*Exercise details*
Return a copy of every line in the data below that contains "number".

*Information provided*
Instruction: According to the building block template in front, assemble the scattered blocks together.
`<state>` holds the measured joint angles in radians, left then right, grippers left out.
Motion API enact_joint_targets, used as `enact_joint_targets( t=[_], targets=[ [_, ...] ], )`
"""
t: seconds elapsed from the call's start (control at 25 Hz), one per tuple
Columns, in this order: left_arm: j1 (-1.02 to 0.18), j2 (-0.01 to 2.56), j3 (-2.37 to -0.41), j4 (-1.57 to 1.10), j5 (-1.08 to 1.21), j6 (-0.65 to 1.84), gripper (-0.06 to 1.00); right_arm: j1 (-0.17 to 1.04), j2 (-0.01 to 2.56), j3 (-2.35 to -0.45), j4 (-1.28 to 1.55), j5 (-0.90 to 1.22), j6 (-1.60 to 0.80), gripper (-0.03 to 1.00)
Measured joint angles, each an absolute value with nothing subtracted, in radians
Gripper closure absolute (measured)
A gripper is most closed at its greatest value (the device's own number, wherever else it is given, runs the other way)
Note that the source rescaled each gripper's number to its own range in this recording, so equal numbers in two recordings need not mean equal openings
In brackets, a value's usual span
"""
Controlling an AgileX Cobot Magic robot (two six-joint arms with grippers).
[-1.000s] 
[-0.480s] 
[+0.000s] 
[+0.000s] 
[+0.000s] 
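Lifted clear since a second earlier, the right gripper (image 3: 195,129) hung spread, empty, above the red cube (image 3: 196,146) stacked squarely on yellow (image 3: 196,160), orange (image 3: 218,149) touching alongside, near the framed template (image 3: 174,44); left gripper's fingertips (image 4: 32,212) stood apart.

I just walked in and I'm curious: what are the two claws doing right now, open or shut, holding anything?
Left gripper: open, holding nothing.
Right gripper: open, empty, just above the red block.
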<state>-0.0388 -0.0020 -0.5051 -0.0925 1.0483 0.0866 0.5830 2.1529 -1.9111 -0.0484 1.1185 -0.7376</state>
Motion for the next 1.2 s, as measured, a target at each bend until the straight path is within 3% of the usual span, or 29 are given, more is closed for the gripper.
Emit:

*Task answer*
A gripper is most closed at its greatest value (the device's own number, wherever else it is given, runs the other way)
Note that the source rescaled each gripper's number to its own range in this recording, so equal numbers in two recordings need not mean equal openings

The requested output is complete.